1. Pursue Hobbies and Daily Activities
It is a daily challenge to live with a chronic condition like complex regional pain syndrome (CRPS), and it's easy to lose interest in hobbies and activities you used to enjoy. To keep yourself from being ruled by your pain, make a daily list of things you'd like to accomplish. Include a balance of tasks, leisure activities and visits with friends and family. Take a second look at your list, prioritizing things that must get done and things that can wait. Having a schedule to follow helps you keep your focus on the next to-do item, providing distraction from your pain and frustration. In addition, checking off the items on your list can be a rewarding reminder of what you've accomplished--despite your pain.
Remember, it's not a race. Build more relaxation into high-pain days, accepting that most things can wait until tomorrow. When they can't wait, use your delegation skills. Many of your friends and family members will take joy in lending their support and helping you whittle down your list of tasks.

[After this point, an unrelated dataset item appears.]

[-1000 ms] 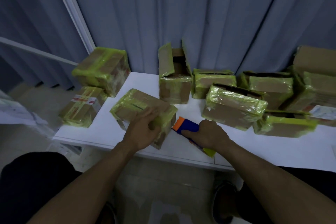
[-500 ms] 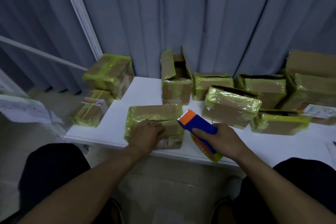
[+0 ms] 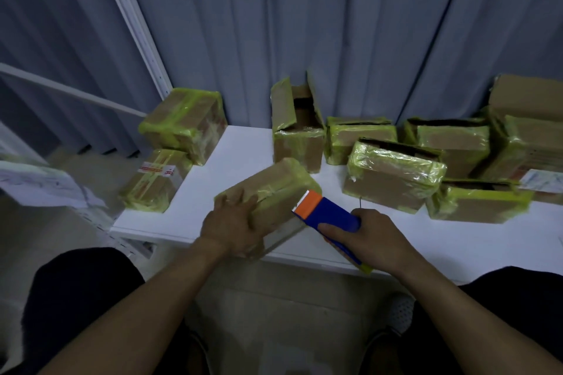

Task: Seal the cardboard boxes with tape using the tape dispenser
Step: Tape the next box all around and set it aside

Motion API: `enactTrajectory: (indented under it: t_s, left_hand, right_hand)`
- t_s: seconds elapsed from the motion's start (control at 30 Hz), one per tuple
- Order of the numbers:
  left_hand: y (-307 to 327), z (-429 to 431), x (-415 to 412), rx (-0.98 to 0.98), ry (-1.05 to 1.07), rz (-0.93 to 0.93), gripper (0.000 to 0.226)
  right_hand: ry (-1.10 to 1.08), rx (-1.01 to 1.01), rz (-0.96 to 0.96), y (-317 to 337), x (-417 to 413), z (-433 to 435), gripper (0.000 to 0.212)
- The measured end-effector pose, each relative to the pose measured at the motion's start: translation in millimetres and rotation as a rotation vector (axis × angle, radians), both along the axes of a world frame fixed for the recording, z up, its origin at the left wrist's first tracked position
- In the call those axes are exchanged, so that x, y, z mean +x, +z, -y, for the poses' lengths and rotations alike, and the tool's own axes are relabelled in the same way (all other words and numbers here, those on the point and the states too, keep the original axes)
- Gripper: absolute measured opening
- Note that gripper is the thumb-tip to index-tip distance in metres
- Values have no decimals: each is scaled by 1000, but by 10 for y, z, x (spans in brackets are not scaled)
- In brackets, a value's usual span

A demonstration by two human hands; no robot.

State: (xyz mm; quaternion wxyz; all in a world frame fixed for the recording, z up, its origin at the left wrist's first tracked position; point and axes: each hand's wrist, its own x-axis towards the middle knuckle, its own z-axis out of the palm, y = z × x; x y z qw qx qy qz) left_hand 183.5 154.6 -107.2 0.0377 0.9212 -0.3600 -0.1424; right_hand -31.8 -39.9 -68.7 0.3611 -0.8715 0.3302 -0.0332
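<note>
On the white table (image 3: pixel 237 143) the tilted cardboard box (image 3: pixel 274 189) is clasped at its near end by the left hand (image 3: pixel 231 225), and just right of that clasp the tape dispenser (image 3: pixel 332 215), gripped by the right hand (image 3: pixel 365 237), is held with its orange tip at the box's corner.

Pleated grey-blue curtains (image 3: pixel 335 24) fill the upper frame in dim light, a white post (image 3: pixel 134 24) slants down the upper left beside a thin white rail (image 3: pixel 70 90), a white desk (image 3: pixel 237 143) spans the middle, and pale floor (image 3: pixel 274 298) shows at lower centre.
</note>
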Motion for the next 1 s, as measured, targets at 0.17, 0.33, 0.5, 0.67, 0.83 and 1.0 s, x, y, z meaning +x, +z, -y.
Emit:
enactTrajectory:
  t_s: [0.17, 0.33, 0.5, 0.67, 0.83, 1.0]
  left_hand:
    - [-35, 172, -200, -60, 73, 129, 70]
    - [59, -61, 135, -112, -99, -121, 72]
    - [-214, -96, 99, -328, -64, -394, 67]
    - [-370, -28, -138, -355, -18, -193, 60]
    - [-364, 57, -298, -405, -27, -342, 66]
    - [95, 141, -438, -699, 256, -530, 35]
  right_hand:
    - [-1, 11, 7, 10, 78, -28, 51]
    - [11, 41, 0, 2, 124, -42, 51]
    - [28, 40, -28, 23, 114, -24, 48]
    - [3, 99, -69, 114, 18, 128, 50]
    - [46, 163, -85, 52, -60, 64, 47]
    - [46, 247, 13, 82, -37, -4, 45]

2. Rely on Your Support Network
It's important to learn to lean on loved ones if you suffer from a chronic condition like CRPS. Battle the temptation to "go it alone" by keeping your pain, frustration, anger and sadness to yourself. Share your feelings with someone you love, allow yourself room to grieve, and move on without dwelling on the pain and negativity. Friends and family members can provide you with love and support, but they can also distract you with conversation, coffee, card games or movies.
In addition to enjoying your time with loved ones, ask for help when you need it. If you feel like you're burdening them, commit to return the favor when you're up to it. Allow your best friend to vacuum your house and clean the bathrooms while you pick up her son at day care.
3. Learn to Manage Your Fatigue
Although it's healthy to pursue daily activities when you have CRPS, remember to pace yourself. Tasks may take longer, and you may need to rest frequently before moving on to something else. Your goal is to balance productivity with downtime, engaging in daily living while giving your body adequate time to rest.
If you're experiencing a high-pain day, it may be time to stay in your pajamas, watch movies and take a nap. Remember, however, that your body will become deconditioned if you avoid all activity, so make it a goal to pursue normal tasks and leisure when you're able.
4. Turn to Meditation and Spirituality
Meditation and spirituality can play a significant role in your pain AND attitude management. Through prayer, reading, deep breathing and mindful relaxation, you increase your brain's alpha waves, resulting in a calm sense of well-being. Whether you're using meditation as a chance to connect with a higher power or seeking a method of stress-reduction, it's important to disengage from your pain, creating a restful state for your body and mind or turning your pain over to a higher power.
Begin by finding a quiet, comfortable spot and breathe deeply. Observe your breaths, mentally counting them as you inhale and exhale 10 times. Start again, practicing the exercise until your pain focus has shifted and you're filled with calmness. It's normal for your mind to wander, reminding you of your discomfort. Continue to practice this breathing exercise until you're able to let go of your pain and be mindfully relaxed. If you'd prefer to use meditation to focus on your spiritual health, follow your breathing exercises with religious readings, devotions or prayer.